• _ASSIGNMENT_:
Take the entries below and print, exactly, the stretch from the line containing "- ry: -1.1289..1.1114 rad" through the line containing "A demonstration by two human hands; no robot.", both included.

★ ★ ★

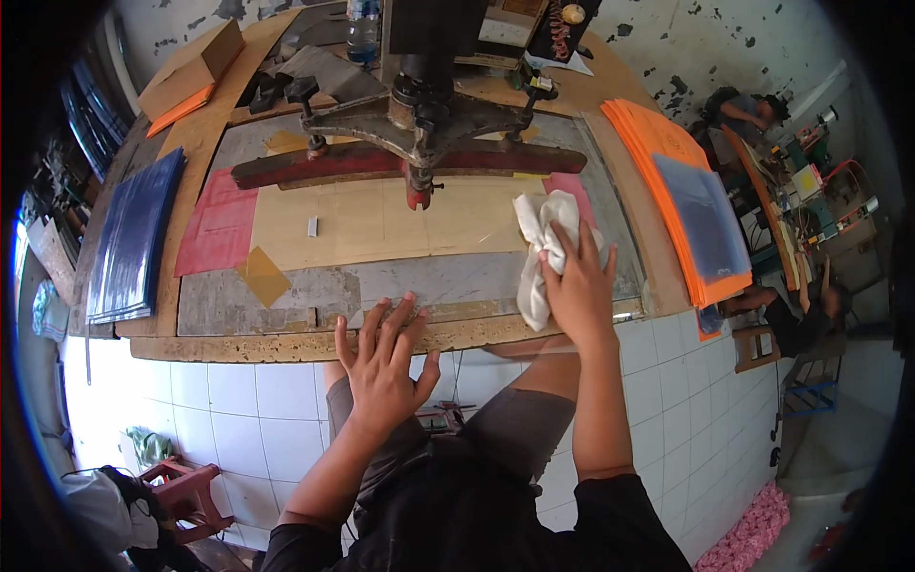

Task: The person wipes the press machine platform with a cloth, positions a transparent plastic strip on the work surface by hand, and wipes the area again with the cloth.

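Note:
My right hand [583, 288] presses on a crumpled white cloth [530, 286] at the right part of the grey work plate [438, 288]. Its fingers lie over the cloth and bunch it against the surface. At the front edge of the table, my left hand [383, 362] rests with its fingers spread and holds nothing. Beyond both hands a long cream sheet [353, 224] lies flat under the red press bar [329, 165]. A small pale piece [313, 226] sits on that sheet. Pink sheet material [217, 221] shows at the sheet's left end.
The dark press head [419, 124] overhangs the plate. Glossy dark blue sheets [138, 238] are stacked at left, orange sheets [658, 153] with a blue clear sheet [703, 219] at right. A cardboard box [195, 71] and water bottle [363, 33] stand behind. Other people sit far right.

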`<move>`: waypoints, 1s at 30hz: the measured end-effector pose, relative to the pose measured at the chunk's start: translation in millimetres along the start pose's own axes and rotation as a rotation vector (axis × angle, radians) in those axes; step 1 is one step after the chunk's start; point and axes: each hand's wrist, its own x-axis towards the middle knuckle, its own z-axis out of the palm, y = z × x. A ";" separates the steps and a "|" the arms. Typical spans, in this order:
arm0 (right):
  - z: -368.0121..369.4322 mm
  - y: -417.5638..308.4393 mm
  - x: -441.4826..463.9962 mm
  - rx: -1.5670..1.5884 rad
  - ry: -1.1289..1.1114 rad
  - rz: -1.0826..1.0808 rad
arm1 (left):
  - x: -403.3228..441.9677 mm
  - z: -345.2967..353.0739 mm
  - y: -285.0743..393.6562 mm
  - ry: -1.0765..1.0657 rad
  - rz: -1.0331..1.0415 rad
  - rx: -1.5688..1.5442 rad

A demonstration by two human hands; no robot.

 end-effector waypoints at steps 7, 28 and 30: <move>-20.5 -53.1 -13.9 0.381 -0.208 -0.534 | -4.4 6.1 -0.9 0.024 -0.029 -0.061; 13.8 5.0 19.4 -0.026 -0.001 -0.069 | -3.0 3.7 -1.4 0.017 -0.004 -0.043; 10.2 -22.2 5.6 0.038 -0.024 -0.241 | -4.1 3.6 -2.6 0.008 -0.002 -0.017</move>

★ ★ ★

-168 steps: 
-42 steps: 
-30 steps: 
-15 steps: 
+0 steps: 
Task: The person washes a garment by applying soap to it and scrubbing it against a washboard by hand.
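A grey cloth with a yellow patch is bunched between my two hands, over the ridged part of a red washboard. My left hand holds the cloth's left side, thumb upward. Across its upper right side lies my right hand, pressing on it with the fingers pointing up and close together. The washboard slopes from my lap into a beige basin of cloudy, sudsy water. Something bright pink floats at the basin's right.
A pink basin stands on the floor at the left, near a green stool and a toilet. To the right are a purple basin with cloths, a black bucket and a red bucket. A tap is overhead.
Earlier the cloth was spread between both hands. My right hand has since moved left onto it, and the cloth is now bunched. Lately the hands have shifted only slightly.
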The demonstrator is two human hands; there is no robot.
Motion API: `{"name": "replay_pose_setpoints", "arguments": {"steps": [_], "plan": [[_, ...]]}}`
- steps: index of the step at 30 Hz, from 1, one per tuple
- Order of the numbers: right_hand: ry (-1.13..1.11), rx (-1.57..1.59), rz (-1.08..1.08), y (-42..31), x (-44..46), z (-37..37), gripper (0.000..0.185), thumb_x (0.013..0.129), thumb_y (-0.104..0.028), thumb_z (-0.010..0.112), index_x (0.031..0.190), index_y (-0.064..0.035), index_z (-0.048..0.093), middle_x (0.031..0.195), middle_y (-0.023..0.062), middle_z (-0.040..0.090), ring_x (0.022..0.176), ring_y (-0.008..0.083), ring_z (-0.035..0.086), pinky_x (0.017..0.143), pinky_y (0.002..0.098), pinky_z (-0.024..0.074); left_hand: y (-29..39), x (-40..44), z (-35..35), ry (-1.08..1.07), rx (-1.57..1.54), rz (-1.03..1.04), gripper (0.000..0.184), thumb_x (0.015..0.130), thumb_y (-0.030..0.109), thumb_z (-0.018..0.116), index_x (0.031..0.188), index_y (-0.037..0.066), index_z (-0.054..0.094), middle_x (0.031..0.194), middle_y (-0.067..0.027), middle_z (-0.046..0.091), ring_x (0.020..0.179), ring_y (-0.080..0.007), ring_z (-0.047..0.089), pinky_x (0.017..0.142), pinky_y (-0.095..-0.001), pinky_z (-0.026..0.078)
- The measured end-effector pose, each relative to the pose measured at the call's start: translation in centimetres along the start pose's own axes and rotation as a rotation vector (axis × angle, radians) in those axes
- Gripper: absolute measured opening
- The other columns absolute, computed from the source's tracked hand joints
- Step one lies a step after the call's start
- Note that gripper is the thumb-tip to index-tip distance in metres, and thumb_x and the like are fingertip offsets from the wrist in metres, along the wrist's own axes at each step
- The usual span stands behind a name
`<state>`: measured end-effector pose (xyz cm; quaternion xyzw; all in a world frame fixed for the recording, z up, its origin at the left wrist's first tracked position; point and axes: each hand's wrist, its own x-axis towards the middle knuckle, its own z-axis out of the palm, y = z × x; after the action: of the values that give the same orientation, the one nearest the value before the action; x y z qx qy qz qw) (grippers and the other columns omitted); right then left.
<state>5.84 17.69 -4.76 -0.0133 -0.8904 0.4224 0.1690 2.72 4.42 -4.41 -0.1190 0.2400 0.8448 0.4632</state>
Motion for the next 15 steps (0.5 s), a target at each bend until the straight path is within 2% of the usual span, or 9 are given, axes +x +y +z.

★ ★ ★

• _WRITTEN SOLUTION_:
  - ry: -1.1289..1.1114 rad
  - rz: -1.0826..1.0808 rad
arm1 (left):
  - x: -403.3228..441.9677 mm
  - z: -345.2967..353.0739 mm
  - y: -285.0743..393.6562 mm
  - ry: -1.0765..1.0657 rad
  - rz: -1.0331..1.0415 rad
  - rx: -1.5688..1.5442 rad

A demonstration by two human hands; no robot.

Nothing else is left to add to this answer.